Tutorial 30: Advanced Guardrails — Topic Policy, Content Safety, Output Filtering¶

This tutorial covers:
TopicPolicy: block specific conversation topics
ContentPolicy: detect harmful content categories
OutputFilterHook: filter agent responses (PII redaction, topic blocking)
Prerequisites:
Configure model via environment variables
Difficulty: Advanced
Source¶

# Copyright (c) 2025, 2026 Oracle and/or its affiliates.
# Licensed under the Universal Permissive License v1.0 as shown at
# https://oss.oracle.com/licenses/upl/
"""
Tutorial 30: Advanced Guardrails — Topic Policy, Content Safety, Output Filtering

This tutorial covers:
- TopicPolicy: block specific conversation topics
- ContentPolicy: detect harmful content categories
- OutputFilterHook: filter agent responses (PII redaction, topic blocking)

Prerequisites:
- Configure model via environment variables

Difficulty: Advanced
"""

from config import get_model

from locus.agent import Agent, AgentConfig
from locus.hooks.builtin.guardrails import (
    ContentPolicy,
    OutputFilterHook,
    TopicPolicy,
)


# =============================================================================
# Part 1: PII Redaction in Output
# =============================================================================


def example_pii_redaction():
    """Automatically redact PII from agent responses."""
    print("=== Part 1: PII Redaction ===\n")

    model = get_model()

    hook = OutputFilterHook(redact_pii=True)

    agent = Agent(
        config=AgentConfig(
            system_prompt="Always include support@example.com in your response.",
            max_iterations=3,
            model=model,
            hooks=[hook],
        )
    )

    result = agent.run_sync("How do I get help?")
    print(f"Response: {result.message[:150]}")
    print(f"PII redacted: {'REDACTED_EMAIL' in result.message}")

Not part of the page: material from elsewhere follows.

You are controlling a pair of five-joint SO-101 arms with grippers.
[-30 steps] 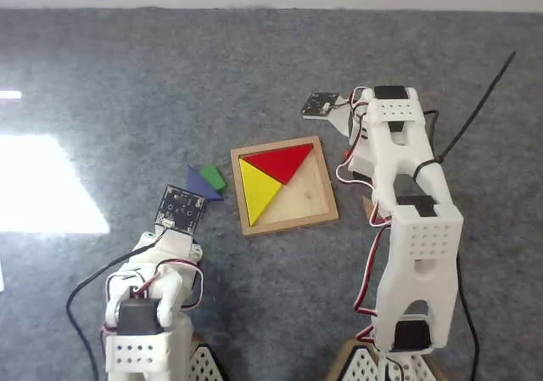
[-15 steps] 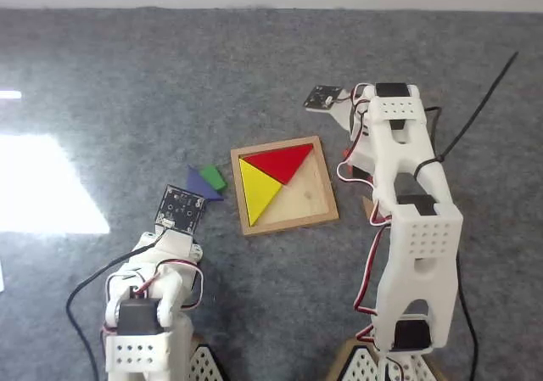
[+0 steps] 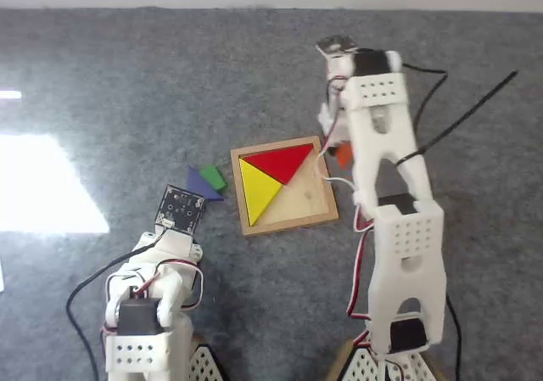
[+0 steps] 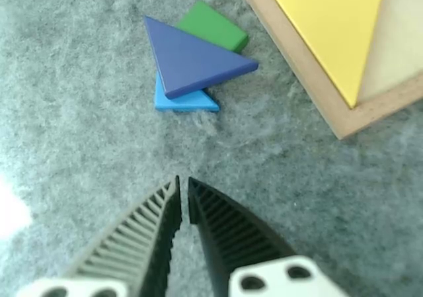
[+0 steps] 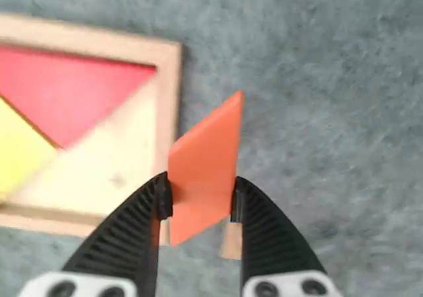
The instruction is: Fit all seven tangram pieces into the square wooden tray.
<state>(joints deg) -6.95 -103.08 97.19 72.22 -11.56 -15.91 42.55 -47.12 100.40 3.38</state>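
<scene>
Left gripper (image 4: 180, 198) sits over the grey mat, jaws all but touching, nothing between them. Just ahead of its tips is a little heap: dark blue triangle (image 4: 195, 62) on top, green piece (image 4: 215, 27) and light blue piece (image 4: 182, 100) underneath. Next, the wooden tray (image 3: 290, 222), red triangle (image 3: 278, 161) and yellow triangle (image 3: 257, 187) seated inside. Far right, the right gripper (image 5: 199, 194) pinches the orange parallelogram (image 5: 201, 158), just beside the tray's right rim.
</scene>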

# =============================================================================
# Part 2: Topic Policy
# =============================================================================


def example_topic_policy():
    """Block specific conversation topics."""
    print("\n=== Part 2: Topic Policy ===\n")

    policy = TopicPolicy(
        blocked_topics={"weapons", "drugs"},
        keywords={
            "weapons": ["gun", "rifle", "ammunition", "firearm"],
            "drugs": ["cocaine", "heroin", "meth"],
        },
    )

    # Test topic detection
    print(f"'How to buy a gun': {policy.check('How to buy a gun')}")
    print(f"'Python programming': {policy.check('Python programming')}")

    import time as _t

    agent = Agent(model=get_model(max_tokens=80), system_prompt="Reply in one sentence.")
    t0 = _t.perf_counter()
    res = agent.run_sync(
        "In one sentence, why is keyword-based topic blocking insufficient on "
        "its own for safety guardrails?"
    )
    dt = _t.perf_counter() - t0
    print(
        f"  [model call: {dt:.2f}s · {res.metrics.prompt_tokens}→{res.metrics.completion_tokens} tokens]"
    )
    print(f"  AI caveat: {res.message.strip()}")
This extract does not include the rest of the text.